Homeopapes: journalism by machine

Here’s an interesting piece at Wired UK that picks up the “OMG journalism is dying” ball and runs with it in the direction of automated machine-to-machine and machine-to-person news aggregation:

NewsScope is a machine-readable news service designed for financial institutions that make their money from automated, event-driven, trading. Triggered by signals detected by algorithms within vast mountains of real-time data, trading of this kind now accounts for a significant proportion of turnover in the world’s financial centres.

Reuters’ algorithms parse news stories. Then they assign “sentiment scores” to words and phrases. The company argues that its systems are able to do this “faster and more consistently than human operators”.

Millisecond by millisecond, the aim is to calculate “prevailing sentiment” surrounding specific companies, sectors, indices and markets. Untouched by human hand, these measurements of sentiment feed into the pools of raw data that trigger trading strategies.


Here and there, interesting possibilities are emerging. Earlier this year, at Northwestern University in the US, a group of computer science and journalism students rigged up a programme called Stats Monkey that uses statistical data to generate news reports on baseball matches.

Stats Monkey relies upon two key metrics: Game Score (which allows a computer to figure out which team members are influencing the action most significantly) and Win Probability (which analyses the state of a game at any particular moment, and calculates which side is likely to win).

Combining the two, Stats Monkey identifies the players who change the course of games, alongside specific turning points in the action. The rest of the process involves on-the-fly assembly of templated “narrative arcs” to describe the action in a format recognisable as a news story.

The resulting news stories read surprisingly well. If we assume that the underlying data is accurate, there’s little to prevent newspapers from using similar techniques to report a wide range of sporting events.

The first knee-jerk question here is “can (or should) we trust those algorithms to remain uncorrupted? How easy would it be for such a system to create news that wasn’t true, or that spun the truth in a particular direction?”

The instant counterargument would be to ask how much more prone to corruption and error an automated system would be compared to the existing human-based systems… all trust needs to be earned, after all, and (speaking for myself) I’ve little trust in the worldview of any media outlet when viewed in isolation. I aggregate my incoming news already through a bunch of semi-manual processes and routines; would something that removes the drudgery of that be inherently bad, or does the risk lie in our laziness and subconscious gravitation toward echo-chambers of our own ideas?
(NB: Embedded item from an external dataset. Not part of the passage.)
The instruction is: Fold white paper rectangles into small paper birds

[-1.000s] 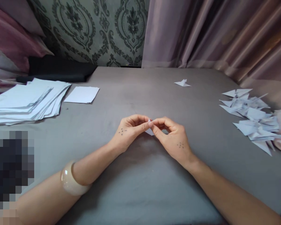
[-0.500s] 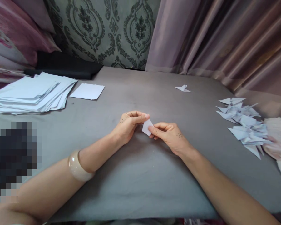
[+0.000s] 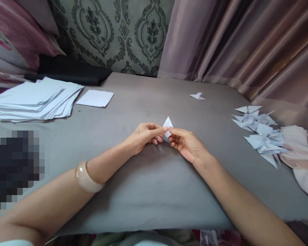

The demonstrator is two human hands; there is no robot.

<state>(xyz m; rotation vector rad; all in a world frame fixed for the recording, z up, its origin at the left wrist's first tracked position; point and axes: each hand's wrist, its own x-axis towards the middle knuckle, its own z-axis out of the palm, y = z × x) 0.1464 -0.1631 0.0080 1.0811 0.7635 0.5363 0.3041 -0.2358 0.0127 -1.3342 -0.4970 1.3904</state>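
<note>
A small piece of folded white paper [image 3: 168,122] is held between both hands above the grey cloth. Its pointed end faces away from me, and its lower part is partly hidden by fingers. My left hand [image 3: 146,136] pinches its left edge with thumb and fingers; a pale bangle [image 3: 86,177] circles that forearm. My right hand [image 3: 186,142] grips the right edge, thumb close to the left thumb, with the other fingers curled beneath.
Loose white sheets lie in a stack [image 3: 36,99] at the left, beside a smaller pile of square paper [image 3: 95,98]. Folded paper cranes [image 3: 265,135] are heaped at the right near a pale cloth [image 3: 297,150]. One single folded crane [image 3: 198,96] lies farther back on the grey tablecloth [image 3: 143,201].
The folded paper has been turned so that its point faces away, and it has moved slightly up and right. Both hands have shifted their grip, the thumbs now close together.
</note>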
Is there any such thing as objective news (at least about anything that really matters, a category which I feel sports doesn’t really occupy)?

All this talk of truth, trust and objective realities puts me in mind of Philip K Dick – more specifically “If There Were No Benny Cemoli”, with its homeopapes churning out news of a planetary adversary who may or may not actually exist. Can anyone recommend more stories that deal with similar themes?